Veltroni-BertinottiIl Capo dello Stato ha poi espresso la convinzione che “elezioni così fortemente anticipate costituiscono un’anomalia rispetto al normale succedersi delle legislature parlamentari e non senza conseguenze sulla governabilità del Paese”. Dopo aver ringraziato ha ringraziato il presidente del Senato, Franco Marini, “per l’impegno e lo scrupolo riconosciuto da tutte le forze politiche”, Napolitano ha invitato i due Poli al confronto sui temi importanti per l’Italia e alla moderazione: “Il dialogo resta un’esigenza ineludibile per il futuro del Paese. La prossima campagna elettorale si svolga in un clima rispondente all’esigenza, da molti ribadita anche in questi giorni, di maggior linearità, stabilità ed efficienza del sistema politico-istituzionale”.

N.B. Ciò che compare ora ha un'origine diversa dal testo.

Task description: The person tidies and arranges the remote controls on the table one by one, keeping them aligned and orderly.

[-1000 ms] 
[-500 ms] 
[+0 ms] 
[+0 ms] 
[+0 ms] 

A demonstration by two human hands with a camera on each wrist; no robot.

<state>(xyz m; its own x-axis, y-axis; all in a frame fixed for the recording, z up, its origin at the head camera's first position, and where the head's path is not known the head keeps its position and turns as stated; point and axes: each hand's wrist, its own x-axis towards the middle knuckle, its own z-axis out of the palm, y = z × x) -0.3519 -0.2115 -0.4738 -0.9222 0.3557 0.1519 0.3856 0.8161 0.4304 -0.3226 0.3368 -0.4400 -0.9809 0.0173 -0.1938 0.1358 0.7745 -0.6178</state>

Ora il Consiglio dei Ministri deciderà la data del voto, probabilmente il 13 e 14 aprile. L’esecutivo, come affermato dal dimissionario premier Romano Prodi, sembra orientato all’Election Day, ossia all’accorpamento delle politiche e delle amministrative, al fine di limitare costi e disagi per i cittadini.

Intanto, occhi puntati sulle strategie che adotteranno i due schieramenti per la campagna elettorale. Il centrodestra sarà contraddistinto dai soci storici della Cdl, Forza Italia, An, Udc e Lega, ed attende l’ingresso dell’Udeur di Mastella, che sabato mattina scioglierà la riserva in consiglio nazionale. Anche i diniani, molto probabilmente, entreranno alla corte di Berlusconi. Incerta, invece, la situazione nel centrosinistra. Il Partito democratico di Walter Veltroni (che ha annunciato le dimissioni da sindaco di Roma dopo l’approvazione del Piano regolatore della capitale) è intenzionato a correre da solo, ma dalla Sinistra-Arcobaleno (Rc, PdCi, Verdi, Sd) il segretario di Rifondazione, Franco Giordano, lancia la proposta di “accordo tecnico” con il Pd al Senato, con un candidato “garante” che corrisponde alla figura di Fausto Bertinotti: “Si individua un candidato garante, – spiega Giordano – si stila un programma minimale, molto stringato, e si dice chiaramente che l’intesa nasce come meccanismo di autodifesa dal porcellum. Poi questo candidato ‘garante’ non si elegge ma consente di presentarci insieme, ognuno con il proprio simbolo”. Per Giordano è una soluzione che converrebbe al Pd, visto che, in virtù dell’attuale legge elettorale, i veltroniani “nel migliore dei casi vincerebbero al Senato solo in Toscana, Marche, Emilia e Umbria”.

Dalla Cisl, invece, il segretario generale Raffaele Bonanni invoca una “grande coalizione”, dopo le elezioni, tra Forza Italia e Pd, ovvero tra i due maggiori partiti italiani, “per affrontare la sempre più grave situazione economica e in particolare la questione salariale”.

E, nel frattempo, Romano Prodi annuncia di non candidarsi alle prossime elezioni e di sostenere il Partito democratico e i suoi obiettivi: “Spero che questo contribuisca a rasserenare gli animi”, ha detto. Il presidente del Consiglio uscente ha poi affermato che il suo governo, fino alle elezioni, andrà fino in fondo con l”accordo con Air France per l”acquisizione di Alitalia.